▸ **DATASET CONTENT**:
● ● ● ● ●
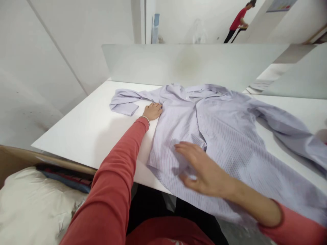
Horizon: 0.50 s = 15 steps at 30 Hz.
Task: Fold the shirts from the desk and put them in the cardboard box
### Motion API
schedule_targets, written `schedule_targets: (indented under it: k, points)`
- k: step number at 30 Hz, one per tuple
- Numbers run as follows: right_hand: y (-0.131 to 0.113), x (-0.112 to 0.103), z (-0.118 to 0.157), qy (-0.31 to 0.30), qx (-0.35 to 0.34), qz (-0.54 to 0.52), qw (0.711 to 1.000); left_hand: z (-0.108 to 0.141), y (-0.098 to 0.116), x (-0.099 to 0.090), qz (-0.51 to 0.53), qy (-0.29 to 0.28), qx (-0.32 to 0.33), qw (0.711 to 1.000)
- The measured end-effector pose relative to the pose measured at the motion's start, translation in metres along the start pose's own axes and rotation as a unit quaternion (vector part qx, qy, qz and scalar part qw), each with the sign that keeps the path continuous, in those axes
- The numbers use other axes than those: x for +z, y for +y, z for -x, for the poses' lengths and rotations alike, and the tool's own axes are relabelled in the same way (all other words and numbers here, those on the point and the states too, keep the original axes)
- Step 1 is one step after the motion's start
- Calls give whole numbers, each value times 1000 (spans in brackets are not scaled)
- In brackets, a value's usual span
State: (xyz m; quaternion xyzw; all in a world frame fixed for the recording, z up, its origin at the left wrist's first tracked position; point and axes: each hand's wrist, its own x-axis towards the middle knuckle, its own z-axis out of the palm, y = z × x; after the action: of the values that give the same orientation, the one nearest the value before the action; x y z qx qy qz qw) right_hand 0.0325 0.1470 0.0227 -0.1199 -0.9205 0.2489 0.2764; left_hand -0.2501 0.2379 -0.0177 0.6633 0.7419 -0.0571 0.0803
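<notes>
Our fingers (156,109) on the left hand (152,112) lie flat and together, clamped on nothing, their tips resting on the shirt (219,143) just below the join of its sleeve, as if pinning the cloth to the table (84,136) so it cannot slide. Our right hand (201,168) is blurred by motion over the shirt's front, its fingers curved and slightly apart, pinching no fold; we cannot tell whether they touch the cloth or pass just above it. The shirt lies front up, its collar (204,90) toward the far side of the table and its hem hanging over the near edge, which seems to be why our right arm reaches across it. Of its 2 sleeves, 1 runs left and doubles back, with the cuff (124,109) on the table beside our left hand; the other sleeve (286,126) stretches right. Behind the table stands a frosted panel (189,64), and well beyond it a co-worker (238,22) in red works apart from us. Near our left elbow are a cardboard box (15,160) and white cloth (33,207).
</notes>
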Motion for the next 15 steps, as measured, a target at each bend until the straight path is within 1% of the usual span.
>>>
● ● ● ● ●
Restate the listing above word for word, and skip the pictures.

▸ **REPLY**:
Horizon: 0.50 s = 15 steps at 30 Hz.
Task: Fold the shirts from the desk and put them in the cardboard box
### Motion API
schedule_targets, written `schedule_targets: (indented under it: k, points)`
- k: step number at 30 Hz, one per tuple
- Numbers run as follows: right_hand: y (-0.131 to 0.113), x (-0.112 to 0.103), z (-0.118 to 0.157), qy (-0.31 to 0.30), qx (-0.35 to 0.34), qz (-0.54 to 0.52), qw (0.711 to 1.000); left_hand: z (-0.108 to 0.141), y (-0.098 to 0.116), x (-0.099 to 0.090), qz (-0.51 to 0.53), qy (-0.29 to 0.28), qx (-0.32 to 0.33), qw (0.711 to 1.000)
- The measured end-effector pose relative to the pose measured at the motion's start, translation in metres along the start pose's own axes and rotation as a unit quaternion (vector part qx, qy, qz and scalar part qw), each with the sign that keeps the path continuous, in those axes
- The numbers use other axes than those: x for +z, y for +y, z for -x, for the poses' lengths and rotations alike, and the tool's own axes are relabelled in the same way (all other words and numbers here, those on the point and the states too, keep the original axes)
- Step 1 is one step after the motion's start
- Calls give whole numbers, each value times 1000 (spans in brackets are not scaled)
- In brackets, a value's usual span
State: (xyz m; quaternion xyzw; all in a world frame fixed for the recording, z up, its origin at the left wrist's first tracked position; point and axes: each hand's wrist, its own x-axis towards the middle knuckle, its own z-axis out of the palm, y = z × x; after the action: of the values that give the same orientation, the one nearest the value before the action; x y z qx qy qz qw) right_hand 0.0325 0.1470 0.0227 -0.1199 -0.9205 0.2489 0.2764; left_hand -0.2501 0.2379 -0.0177 0.6633 0.7419 -0.0571 0.0803
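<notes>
Our fingers (156,109) on the left hand (152,112) lie flat and together, clamped on nothing, their tips resting on the shirt (219,143) just below the join of its sleeve, as if pinning the cloth to the table (84,136) so it cannot slide. Our right hand (201,168) is blurred by motion over the shirt's front, its fingers curved and slightly apart, pinching no fold; we cannot tell whether they touch the cloth or pass just above it. The shirt lies front up, its collar (204,90) toward the far side of the table and its hem hanging over the near edge, which seems to be why our right arm reaches across it. Of its 2 sleeves, 1 runs left and doubles back, with the cuff (124,109) on the table beside our left hand; the other sleeve (286,126) stretches right. Behind the table stands a frosted panel (189,64), and well beyond it a co-worker (238,22) in red works apart from us. Near our left elbow are a cardboard box (15,160) and white cloth (33,207).
</notes>
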Motion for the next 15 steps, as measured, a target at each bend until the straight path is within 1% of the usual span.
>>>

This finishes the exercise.